Il Fondo povertà educativa ha pubblicato il bando per la fascia di età 5-14 anni. Il bando “Nuove generazioni” metterà a disposizione 60 milioni di euro. C'è tempo fino al 9 febbraio per presentare progetti.

Il Fondo nazionale di contrasto alla povertà educativa è nato nel 2015 dalla collaborazione fra Governo e Fondazioni di Origine Bancaria per finanziare interventi sperimentali a favore delle fasce più giovani della popolazione su tutto il territorio nazionale. Dopo i bandi “prima infanzia” (0-6 anni) e adolescenza (11-17 anni) dello scorso autunno, è stato ora pubblicato il bando “Nuove generazioni” che raccoglierà progetti rivolti alla fascia di età 5-14 anni.

I progetti possono essere presentati entro il 9 febbraio 2018 e le risorse ammontano complessivamente a 60 milioni. Si tratta del terzo bando pubblicato da “Con i bambini” l’impresa sociale responsabile dell’attuazione del Fondo per il contrasto alla povertà educativa. Nei giorni scorsi sono inoltre stati approvati i primi ottanta progetti relativi al bando “Prima infanzia” per un finanziamento complessivo pari a 62,2 milioni di euro. Per i primi mesi del 2018 è invece prevista la pubblicazione dei progetti approvati con il bando “Adolescenza”.

I contenuti del bando “Nuove Generazioni”

Scopo del bando è quello di promuovere il benessere e la crescita armonica dei minori di età compresa fra 5 e 14 anni, con particolare riferimento a quelli a rischio o in situazione di vulnerabilità economica, sociale o culturale.

I progetti dovranno promuovere lo sviluppo delle competenze personali, relazionali e cognitive dei ragazzi, incidendo in modo significativo sia sui percorsi formativi, sia su quelli di inclusione sociale. Le azioni dovranno essere congiunte “dentro e fuori la scuola” e dovranno sviluppare e rafforzare anche le competenze di coloro che si assumono le responsabilità educative.

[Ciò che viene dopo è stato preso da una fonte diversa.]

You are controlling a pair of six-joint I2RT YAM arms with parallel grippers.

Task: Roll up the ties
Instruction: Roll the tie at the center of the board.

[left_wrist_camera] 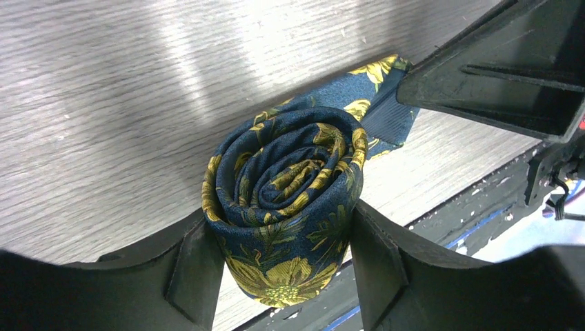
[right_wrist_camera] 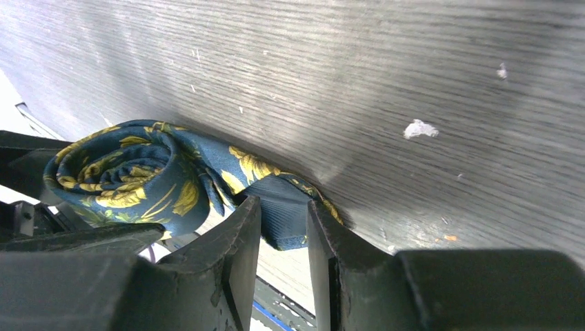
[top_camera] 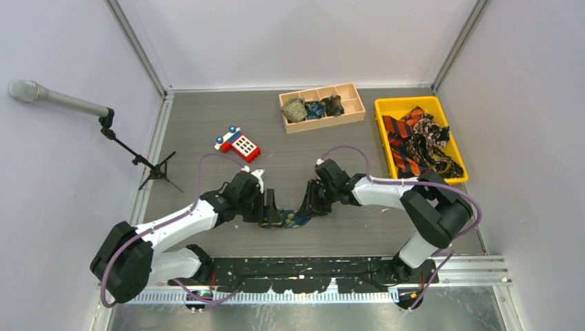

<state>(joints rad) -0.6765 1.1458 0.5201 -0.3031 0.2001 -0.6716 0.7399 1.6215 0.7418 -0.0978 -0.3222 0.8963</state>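
The navy flower tie (left_wrist_camera: 283, 200) lies on the bench (left_wrist_camera: 103, 103), a bit closer to the arms than the phone (top_camera: 237, 143). The left pincer (left_wrist_camera: 286, 265) squeezes its rolled-up part. The right pincer (right_wrist_camera: 283, 231) pinches its loose flat end.

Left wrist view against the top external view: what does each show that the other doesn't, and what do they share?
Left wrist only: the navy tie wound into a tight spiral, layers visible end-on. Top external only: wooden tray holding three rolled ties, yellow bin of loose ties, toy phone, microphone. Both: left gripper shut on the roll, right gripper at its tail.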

I progetti dovranno infine essere in grado di prevenire varie forme di disagio quali ad esempio la dispersione e l’abbandono scolastico. Il bando nuove generazioni prevede che le progettualità siano presentate da partnership composte da almeno un ente di Terzo settore (il soggetto responsabile), un istituto scolastico e un ente incaricato della valutazione del progetto.  Gli elementi chiave su cui devono basarsi gli interventi sono:

  • la promozione della scuola, come attore centrale nel sostenere la crescita dei minori e delle loro famiglie, in forte integrazione con il Terzo settore e le forme di auto-organizzazione di cittadini e genitori. La scuola deve configurarsi come “scuola aperta”, ovvero spazio aperto alla comunità come luogo di apprendimento, confronto, socializzazione e crescita;
  • la cura degli spazi comuni, in cui sperimentare modelli positivi di utilizzo del tempo libero e di promozione della cittadinanza e della legalità, prevenendo l’affermarsi di atteggiamenti devianti e sviluppando il senso di riappropriazione degli spazi, valorizzando l’impegno e l’effettivo protagonismo dei ragazzi coinvolti nel progetto;
  • l’attivazione di processi di sviluppo volti a responsabilizzare le famiglie, attraverso il coinvolgimento dell’intero nucleo familiare nei servizi presenti sul territorio e grazie alla promozione di patti educativi territoriali;
  • il rafforzamento del ruolo di tutti gli attori del processo educativo (genitori, insegnanti, operatori sociali).

Queste azioni devono essere finalizzate a consentire lo sviluppo di una migliore interazione con i destinatari e la diffusione di metodologie di apprendimento e strumenti didattici innovativi:

  •  la promozione di attività educative da realizzare in orario extrascolastico e/o nei periodi estivi e volte a integrare percorsi di apprendimento curriculare e lo sviluppo di competenze cognitive e non;
  • lo sviluppo di competenze digitali, con particolare riguardo al pensiero computazionale, all'utilizzo critico e consapevole dei social network e dei media;
  • il sostegno a interventi di riconoscimento precoce di eventuali difficoltà di apprendimento e di bisogni educativi speciali, anche al fine di evitare e/o ridurre fenomeni di medicalizzazione e assicurare offerte educative differenziate e personalizzate;
  • l’attenzione alle fasi di passaggio dalla scuola di infanzia alla scuola primaria e dalla scuola primaria alla scuola secondaria di primo grado, con azioni di accompagnamento finalizzate a sostenere i minori e le loro famiglie, permettendo loro di acquisire una maggiore consapevolezza delle proprie attitudini.